Snip, snip those model molecules

I think I have found my level: at last, I am sent for review a cut-out book of paper models. Gone, maybe, are the days when I was expected to deal with words. There are words, a few anyway, but the bulk of this book is an invitation to hack at the pages, to cut out the shapes, and to build them into elegant realisations of molecules and even of extended solids.

The scale is 1:300 000, which if adopted by the Ordnance Survey would have England stretched across the diameter of the Earth's orbit and every pebble mapped across three kilometres of paper. But this enormous magnification is needed to be able readily to handle, and perceive, the ultimately small, with a molecule of ammonia about an inch across.

Of course, it is not classical origami, for to make these models one needs to adopt the barbarian device of cutting as well as folding. Nevertheless, it is pleasing to fold paper into phosphate instead of crane, and to build an object of education as well as charm.

The models are all drawn to scale, and the fact that many at first sight seem repetitive is in fact an aspect of their pedagogical value. There are subtle nuances of shape, of bond angle, bond length, and overall size that are brought quite clearly home by building trigonal pyramid after trigonal pyramid and tetrahedron after tetrahedron.

The author, too, is sensitive to the issues that these nuances raise, and raises questions about the features which instructors might ask their students to discuss. A helpful feature is a reasonably lengthy and detailed answer section to these questions, with some thought-provoking answers. Another function of the text (one that suggests that it is better to photocopy the pages rather than to cut up the originals) is as a database of angles, lengths, shapes, and sizes arranged suggestively and attractively on the page. I shall certainly use it that way.

Paper models of molecules might seem old hat with all the glitz of molecular modelling packages for computers, with shaded balls nestling into one another, glinting in simulated light and giving an illusion of the tangible. Molecular graphics are now an ineluctable tool of modern chemistry, and have helped to open the eyes of all chemists to aspects and properties that were otherwise hard to understand and even to visualise without help. Yes, this is old hat, but it is not the function of this handy paper production to displace what can be learned from dazzling graphics. These models give a sense of immediacy and a sense of familiarity of trends, which also help to generate that utmost quality of a chemist: insight into the molecular world and the personalities of the invisible. Besides, you could always colour these models fancifully, and hang them up as Christmas decorations.

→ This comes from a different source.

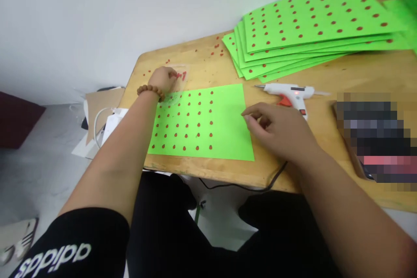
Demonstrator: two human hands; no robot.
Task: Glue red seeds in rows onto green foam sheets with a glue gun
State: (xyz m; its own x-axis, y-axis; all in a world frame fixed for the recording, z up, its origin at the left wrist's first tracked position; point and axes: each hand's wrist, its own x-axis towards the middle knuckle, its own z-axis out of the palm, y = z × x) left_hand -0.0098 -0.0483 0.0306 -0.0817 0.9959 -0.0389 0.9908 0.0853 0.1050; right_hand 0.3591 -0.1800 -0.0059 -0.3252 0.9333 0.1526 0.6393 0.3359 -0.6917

Who will use this book? Any chemist who is young at heart might like to snip, fold, and glue, and in doing so might well come away with a deeper knowledge of the bricks of their trade. Any teacher should be able to use them as an aid to teaching, at all levels. Parents who want to bring molecules into the orbit of their children at an early stage, might well find plenty of resources here. Anything that renders chemistry less abstract, more tangible, is to be welcomed, and this unassuming, engaging publication deserves to be well received.

P. W. Atkins is a lecturer in physical chemistry, University of Oxford.